Data entries:
++++

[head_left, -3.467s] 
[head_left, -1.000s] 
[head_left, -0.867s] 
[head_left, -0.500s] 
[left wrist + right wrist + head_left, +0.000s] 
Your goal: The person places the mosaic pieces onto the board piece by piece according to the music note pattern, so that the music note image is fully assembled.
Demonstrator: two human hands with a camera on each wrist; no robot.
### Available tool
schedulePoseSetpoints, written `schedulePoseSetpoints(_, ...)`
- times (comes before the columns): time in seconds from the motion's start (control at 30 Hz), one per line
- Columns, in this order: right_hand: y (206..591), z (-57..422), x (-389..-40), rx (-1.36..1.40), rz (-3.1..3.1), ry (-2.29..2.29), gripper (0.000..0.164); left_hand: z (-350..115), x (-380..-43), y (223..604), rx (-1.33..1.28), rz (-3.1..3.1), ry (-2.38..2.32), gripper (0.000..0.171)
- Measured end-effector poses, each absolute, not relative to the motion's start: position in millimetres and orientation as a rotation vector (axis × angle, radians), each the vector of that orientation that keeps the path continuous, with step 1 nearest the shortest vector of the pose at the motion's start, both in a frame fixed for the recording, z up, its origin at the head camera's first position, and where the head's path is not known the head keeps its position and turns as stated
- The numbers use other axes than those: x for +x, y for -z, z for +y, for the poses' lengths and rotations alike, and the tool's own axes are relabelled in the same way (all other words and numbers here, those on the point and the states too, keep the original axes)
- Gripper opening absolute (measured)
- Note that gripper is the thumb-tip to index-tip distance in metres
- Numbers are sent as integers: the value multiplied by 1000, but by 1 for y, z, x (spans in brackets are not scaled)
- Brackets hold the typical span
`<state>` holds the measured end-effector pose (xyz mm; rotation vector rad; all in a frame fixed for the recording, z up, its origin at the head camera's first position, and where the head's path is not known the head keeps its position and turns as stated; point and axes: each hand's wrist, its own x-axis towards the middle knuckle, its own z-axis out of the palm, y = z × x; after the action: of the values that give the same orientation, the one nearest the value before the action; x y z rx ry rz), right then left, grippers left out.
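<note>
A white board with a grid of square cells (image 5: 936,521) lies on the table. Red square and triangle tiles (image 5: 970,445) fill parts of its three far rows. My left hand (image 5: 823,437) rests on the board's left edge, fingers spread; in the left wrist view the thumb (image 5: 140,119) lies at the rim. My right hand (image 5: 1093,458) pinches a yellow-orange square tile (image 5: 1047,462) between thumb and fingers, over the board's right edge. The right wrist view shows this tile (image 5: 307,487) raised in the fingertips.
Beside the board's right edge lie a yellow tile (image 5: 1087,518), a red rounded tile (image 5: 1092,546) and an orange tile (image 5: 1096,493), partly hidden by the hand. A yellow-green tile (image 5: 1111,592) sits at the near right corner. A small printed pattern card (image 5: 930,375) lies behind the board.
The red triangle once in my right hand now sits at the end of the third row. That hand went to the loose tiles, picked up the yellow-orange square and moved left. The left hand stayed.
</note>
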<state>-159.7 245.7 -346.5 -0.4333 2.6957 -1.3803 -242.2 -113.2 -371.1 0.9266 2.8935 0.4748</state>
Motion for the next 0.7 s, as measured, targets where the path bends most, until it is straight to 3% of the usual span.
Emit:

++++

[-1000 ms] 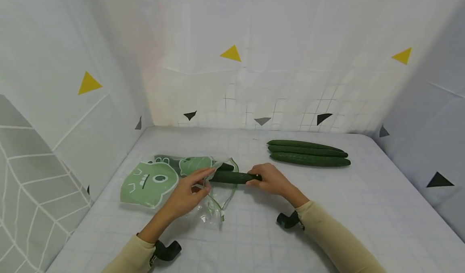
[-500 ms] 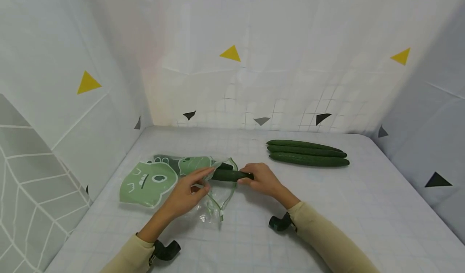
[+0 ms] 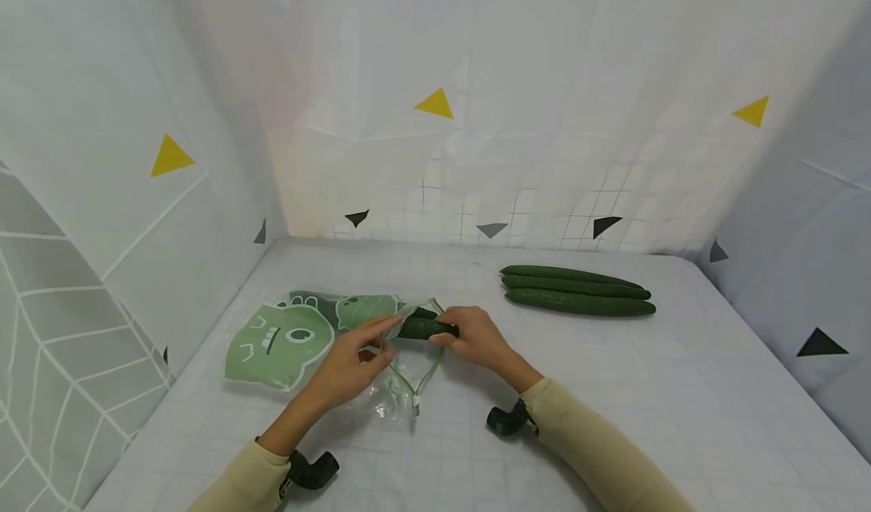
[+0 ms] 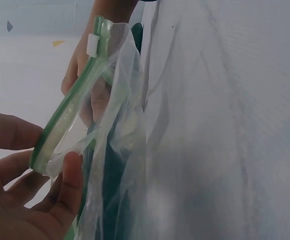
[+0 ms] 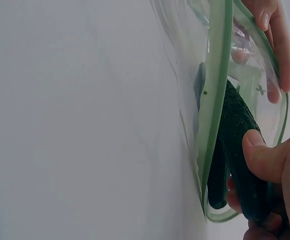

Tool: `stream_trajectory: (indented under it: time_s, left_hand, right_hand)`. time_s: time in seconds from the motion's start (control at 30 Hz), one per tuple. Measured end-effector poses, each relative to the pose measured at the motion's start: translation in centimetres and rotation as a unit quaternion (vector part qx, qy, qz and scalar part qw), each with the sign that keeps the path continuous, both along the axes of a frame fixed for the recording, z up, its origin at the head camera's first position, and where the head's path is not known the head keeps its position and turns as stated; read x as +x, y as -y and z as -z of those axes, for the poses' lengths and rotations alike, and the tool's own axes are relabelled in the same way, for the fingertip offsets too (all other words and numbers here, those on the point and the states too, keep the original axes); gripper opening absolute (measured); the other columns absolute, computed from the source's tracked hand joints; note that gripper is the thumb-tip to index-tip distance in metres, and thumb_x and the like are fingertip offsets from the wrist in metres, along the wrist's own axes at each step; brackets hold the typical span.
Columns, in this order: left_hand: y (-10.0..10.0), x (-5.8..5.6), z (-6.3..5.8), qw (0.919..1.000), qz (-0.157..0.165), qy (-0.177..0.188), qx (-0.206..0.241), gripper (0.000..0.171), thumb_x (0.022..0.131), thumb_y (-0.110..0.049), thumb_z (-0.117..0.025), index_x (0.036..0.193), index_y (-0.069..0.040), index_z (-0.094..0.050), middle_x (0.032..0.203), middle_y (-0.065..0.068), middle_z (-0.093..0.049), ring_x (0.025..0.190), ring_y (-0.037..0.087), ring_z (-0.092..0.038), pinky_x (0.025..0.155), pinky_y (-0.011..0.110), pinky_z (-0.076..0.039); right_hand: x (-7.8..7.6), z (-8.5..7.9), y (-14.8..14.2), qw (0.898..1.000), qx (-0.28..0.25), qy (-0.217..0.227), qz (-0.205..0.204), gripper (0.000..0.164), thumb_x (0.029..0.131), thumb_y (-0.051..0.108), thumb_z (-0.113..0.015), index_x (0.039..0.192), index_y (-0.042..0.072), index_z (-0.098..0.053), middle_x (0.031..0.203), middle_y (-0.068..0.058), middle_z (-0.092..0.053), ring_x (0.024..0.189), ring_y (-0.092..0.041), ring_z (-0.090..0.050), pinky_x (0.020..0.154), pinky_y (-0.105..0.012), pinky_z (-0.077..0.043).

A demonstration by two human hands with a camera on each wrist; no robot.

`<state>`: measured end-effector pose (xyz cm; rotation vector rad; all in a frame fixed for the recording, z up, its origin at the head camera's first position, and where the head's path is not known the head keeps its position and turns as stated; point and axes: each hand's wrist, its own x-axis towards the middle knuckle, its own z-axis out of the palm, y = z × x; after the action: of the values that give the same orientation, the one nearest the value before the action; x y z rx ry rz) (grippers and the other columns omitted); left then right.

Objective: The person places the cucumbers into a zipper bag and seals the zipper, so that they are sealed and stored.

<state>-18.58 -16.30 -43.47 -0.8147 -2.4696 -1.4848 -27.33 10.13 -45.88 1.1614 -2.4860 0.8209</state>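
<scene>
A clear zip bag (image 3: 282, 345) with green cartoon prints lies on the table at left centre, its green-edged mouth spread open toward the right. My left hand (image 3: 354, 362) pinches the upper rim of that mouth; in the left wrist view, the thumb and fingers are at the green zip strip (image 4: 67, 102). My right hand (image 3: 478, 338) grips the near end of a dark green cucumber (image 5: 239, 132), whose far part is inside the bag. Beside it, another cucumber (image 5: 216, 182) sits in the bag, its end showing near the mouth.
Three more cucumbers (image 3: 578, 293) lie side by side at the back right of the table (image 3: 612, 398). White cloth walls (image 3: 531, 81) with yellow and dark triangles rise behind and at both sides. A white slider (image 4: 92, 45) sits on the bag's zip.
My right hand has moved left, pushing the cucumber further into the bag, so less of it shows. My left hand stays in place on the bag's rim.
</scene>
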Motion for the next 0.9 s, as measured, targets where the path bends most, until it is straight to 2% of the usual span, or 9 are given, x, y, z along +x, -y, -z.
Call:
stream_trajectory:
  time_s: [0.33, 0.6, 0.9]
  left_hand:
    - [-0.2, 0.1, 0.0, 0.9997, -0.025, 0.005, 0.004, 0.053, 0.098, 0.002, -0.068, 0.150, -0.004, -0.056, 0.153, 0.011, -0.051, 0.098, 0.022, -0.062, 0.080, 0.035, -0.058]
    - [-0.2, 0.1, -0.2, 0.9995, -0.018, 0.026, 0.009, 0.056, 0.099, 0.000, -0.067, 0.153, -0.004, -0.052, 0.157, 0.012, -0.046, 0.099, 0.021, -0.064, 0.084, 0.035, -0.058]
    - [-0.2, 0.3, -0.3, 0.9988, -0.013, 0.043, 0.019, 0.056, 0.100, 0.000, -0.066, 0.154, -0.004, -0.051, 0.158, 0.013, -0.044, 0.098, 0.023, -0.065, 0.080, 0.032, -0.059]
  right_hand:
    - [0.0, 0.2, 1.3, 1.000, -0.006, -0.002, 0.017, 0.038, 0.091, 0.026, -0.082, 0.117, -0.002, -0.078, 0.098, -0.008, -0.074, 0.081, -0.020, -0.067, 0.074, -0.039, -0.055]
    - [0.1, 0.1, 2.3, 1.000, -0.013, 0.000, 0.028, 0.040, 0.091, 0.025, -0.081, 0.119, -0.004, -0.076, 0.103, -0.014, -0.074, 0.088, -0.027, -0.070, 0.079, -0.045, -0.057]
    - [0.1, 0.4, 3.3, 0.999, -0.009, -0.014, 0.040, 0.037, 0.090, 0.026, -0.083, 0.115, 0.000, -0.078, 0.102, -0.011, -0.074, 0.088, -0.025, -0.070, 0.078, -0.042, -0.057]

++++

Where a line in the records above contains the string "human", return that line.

» Response below
Demonstrator: two human hands with a camera on each wrist; no robot.
A demonstration by two human hands with a camera on each wrist; no robot.

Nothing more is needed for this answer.